Here the day started with even more wind and rain than yesterday and at breakfast time, water was once again coming in the window and down the chimney.  Later in the day, our joiner came round and removed the wood from the top of the window frame and was easily able to see the source of that particular dampness.

dampness

Ross points the finger at the guilty raindrop

We hope that opening up the space will let things dry out in there and avoid the possibility of dry rot.

The builder who pointed our wall and put a new lintel in above the window is coming to look at things on Thursday and we will see what he says.  Our architect is disappointed, though he says that he realises that he is probably not as disappointed as we are, and is going to consult with other experts.  We hope for a dry, windless winter.

Mrs Tootlepedal went off to work early in the morning and I enjoyed a luxurious bath with bubbles while I did the crossword before rising for a cup of coffee and a look out of the window.  It was so gloomy that I couldn’t get enough shutter speed on the camera to make much of birds in flight.

goldfinch surprise

This goldfinch was surprised to find a chaffinch in the goldfinch bowl

Goldfinch blur

This one arrived with a blur of wings

This was about as good as I could do in the gloom.

flying goldfinch

Down below a great tit hung on to the swaying peanut feeder.

great tit

This is the first I have seen for a few days

Further down still, the ground crew were hard at work.  I counted fourteen goldfinches on the ground, on the feeder and in the tree at one time.

ground crew

goldfinch crowd

In the afternoon I was visited by a retired professor of sociology at the University of Essex who had come with a project manager to test out the possibilities of basing an oral history project in Langholm.  This would be a companion to a sociological research thesis on Eskdalemuir which had been done in the late forties and published fifty years ago.   Arthur had come round to the meeting as well and we were both very enthusiastic about the project.  If the project gets local support and raises the necessary funding from the Heritage Lottery, it will use local volunteers (with requisite training) to conduct interviews as widely as possible in the town and the surrounding rural areas with a view to publishing an illustrated reflection on Eskdale.  He showed us the result of such a project in Wivenhoe in Essex called ‘Sea Change, Wivenhoe Remembered’ and it is an impressive 160 page, handsomely illustrated book.

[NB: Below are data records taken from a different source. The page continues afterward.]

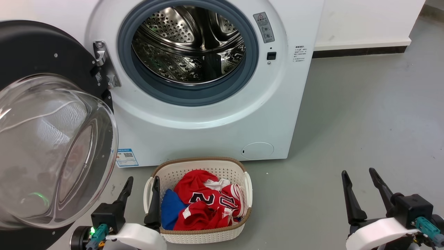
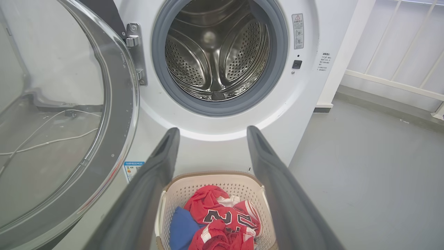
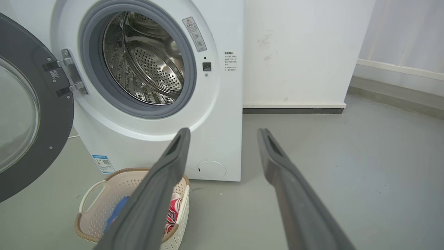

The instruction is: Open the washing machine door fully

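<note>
1. My left gripper (image 1: pixel 143 180) has its two long dark fingers spread apart with nothing between them. It hovers low in front of the washing machine (image 1: pixel 208 121), before the left half of its front.
2. My right gripper (image 1: pixel 357 172) is spread the same way and holds nothing. It hangs out past the washing machine's right edge, above the grey floor (image 1: pixel 364 121).
3. A white laundry basket (image 1: pixel 201 161) sits on the floor just in front of the washing machine, below its opening. A red jersey (image 1: pixel 208 201) and a blue cloth (image 1: pixel 170 208) lie in it. In my head view one left finger crosses the basket's handle; I cannot tell whether they touch.
4. The washing machine door (image 1: pixel 52 139) is swung wide to the washing machine's left, hanging from the metal hinge (image 1: pixel 104 64) beside the opening. Its bulging glass bowl faces towards me.
5. The steel drum (image 1: pixel 189 45) lies uncovered in the washing machine's front, ringed by the grey gasket (image 1: pixel 187 95).
6. Low on the washing machine's front I see a blue label (image 1: pixel 126 158) at the left and a round cap (image 1: pixel 257 150) at the right.
7. A white wall (image 1: pixel 364 21) stands to the washing machine's right.
</note>
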Robot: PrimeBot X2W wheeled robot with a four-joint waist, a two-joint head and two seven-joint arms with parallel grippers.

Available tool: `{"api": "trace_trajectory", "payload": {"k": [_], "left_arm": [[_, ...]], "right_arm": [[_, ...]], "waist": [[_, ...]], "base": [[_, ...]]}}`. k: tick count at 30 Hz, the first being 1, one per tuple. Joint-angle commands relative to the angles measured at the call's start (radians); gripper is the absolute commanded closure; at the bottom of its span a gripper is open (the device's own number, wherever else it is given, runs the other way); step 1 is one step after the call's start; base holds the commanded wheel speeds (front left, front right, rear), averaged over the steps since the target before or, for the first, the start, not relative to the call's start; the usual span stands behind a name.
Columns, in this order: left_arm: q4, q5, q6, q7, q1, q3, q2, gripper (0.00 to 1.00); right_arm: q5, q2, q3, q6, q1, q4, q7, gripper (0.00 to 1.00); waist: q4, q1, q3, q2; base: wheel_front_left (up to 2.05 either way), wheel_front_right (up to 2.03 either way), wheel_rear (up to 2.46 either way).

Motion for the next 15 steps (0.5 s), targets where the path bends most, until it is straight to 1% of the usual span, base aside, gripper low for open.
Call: {"api": "trace_trajectory", "payload": {"k": [1,15], "left_arm": [[0.003,0.006,-0.002,-0.005,0.004,0.004,0.001,0.0],[0.015,0.028,-0.026,-0.005,0.007,0.034,-0.018,0.0]], "right_arm": [[0.008,-0.005,-0.001,0.0,-0.012,0.003,-0.006,0.0],[0.009,-0.004,-0.002,0.0,-0.013,0.013,-0.013,0.0]], "waist": [[0.001,0.0,0.0,0.0],[0.006,0.0,-0.002,0.0]], "base": [[0.0,0.0,0.0],[0.0,0.0,0.0]]}}
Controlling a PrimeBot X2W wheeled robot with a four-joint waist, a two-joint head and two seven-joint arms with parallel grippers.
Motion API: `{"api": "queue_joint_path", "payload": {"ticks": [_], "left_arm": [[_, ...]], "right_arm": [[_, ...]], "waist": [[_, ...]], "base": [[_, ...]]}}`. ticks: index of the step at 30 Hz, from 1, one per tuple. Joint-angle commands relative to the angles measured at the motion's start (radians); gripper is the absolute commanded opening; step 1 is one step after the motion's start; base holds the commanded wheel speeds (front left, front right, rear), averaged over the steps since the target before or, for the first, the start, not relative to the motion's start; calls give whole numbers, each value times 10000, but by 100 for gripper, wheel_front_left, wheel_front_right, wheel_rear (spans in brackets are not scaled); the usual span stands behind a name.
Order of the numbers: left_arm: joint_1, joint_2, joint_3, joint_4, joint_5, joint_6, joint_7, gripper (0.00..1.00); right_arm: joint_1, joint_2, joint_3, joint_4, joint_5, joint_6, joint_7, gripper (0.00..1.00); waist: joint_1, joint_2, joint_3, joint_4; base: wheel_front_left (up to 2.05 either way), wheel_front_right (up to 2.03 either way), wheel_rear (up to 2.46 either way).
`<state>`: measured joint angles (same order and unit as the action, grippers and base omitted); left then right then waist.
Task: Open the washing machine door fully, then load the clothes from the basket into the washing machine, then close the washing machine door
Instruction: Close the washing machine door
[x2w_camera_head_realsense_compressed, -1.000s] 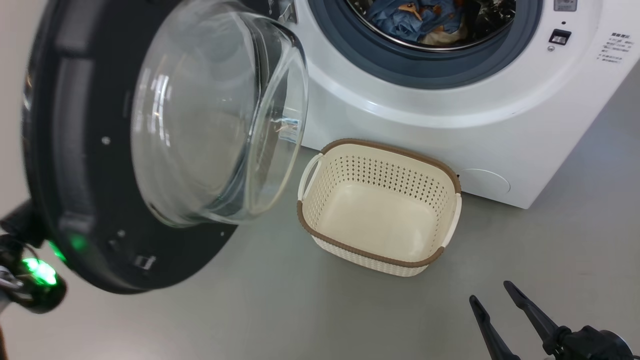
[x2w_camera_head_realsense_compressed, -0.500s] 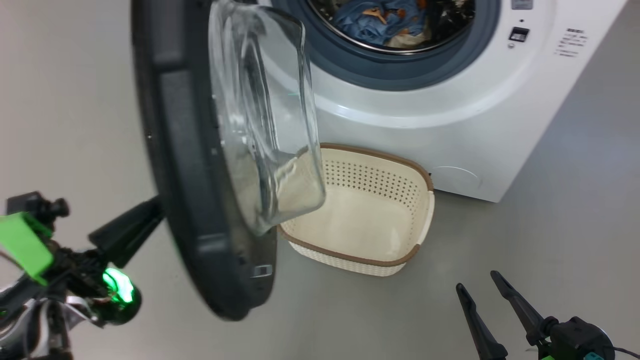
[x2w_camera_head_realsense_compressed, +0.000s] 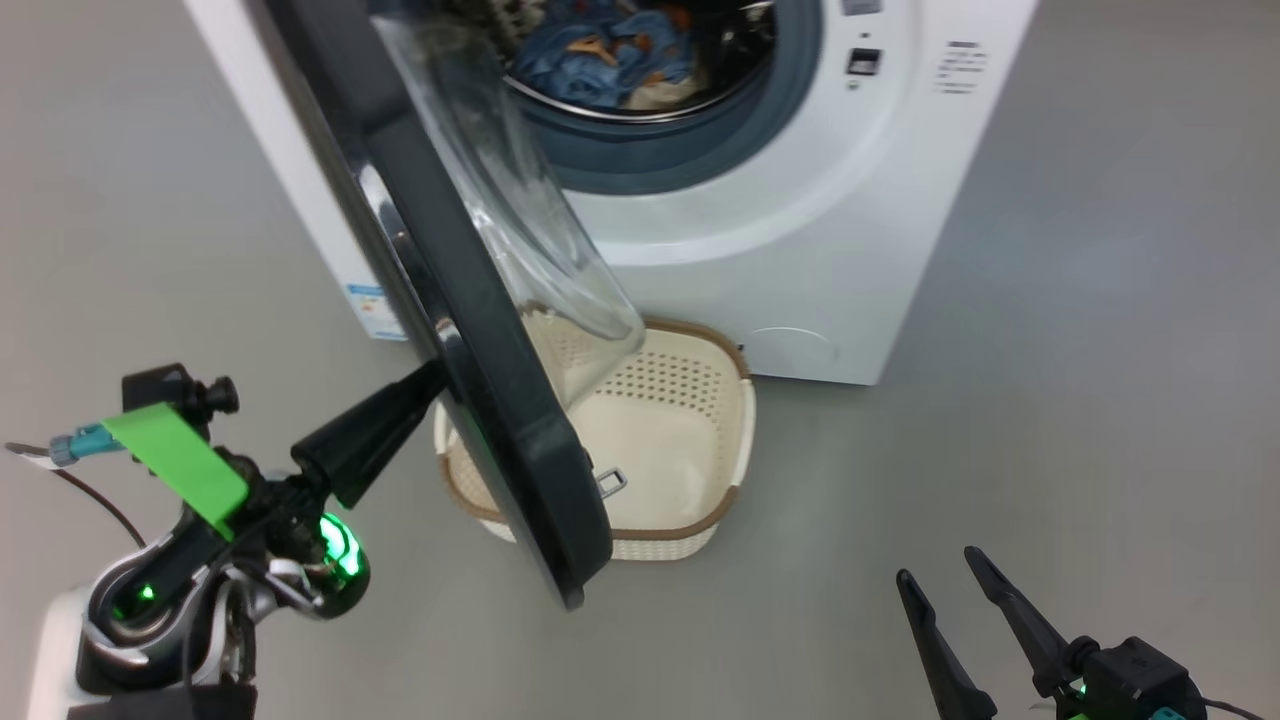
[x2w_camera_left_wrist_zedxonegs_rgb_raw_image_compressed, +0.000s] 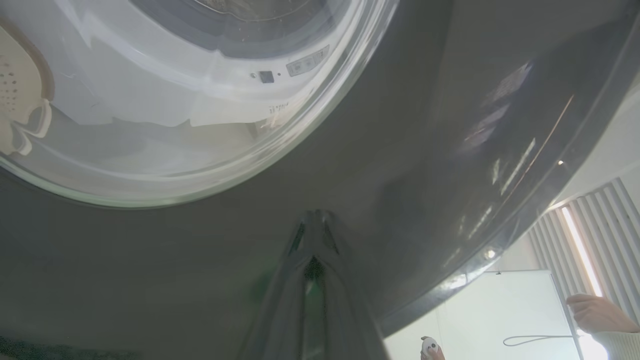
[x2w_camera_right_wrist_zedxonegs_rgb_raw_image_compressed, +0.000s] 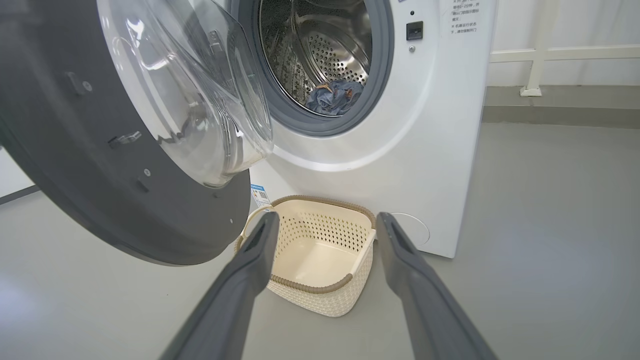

I will put the project to the Archive Group members at our AGM tomorrow and I hope that they will receive the idea warmly.

The professor is called Paul Thompson and he is distinguished enough to have a Wikipedia page.

In the evening, I went to Carlisle with Susan, who has returned from Abu Dhabi, and we enjoyed a thoroughly good play with our recorder consort.  We surprised ourselves by how well we rattled through some tricky pieces. Not every recorder night is so successful.

We are hoping for a drier day tomorrow.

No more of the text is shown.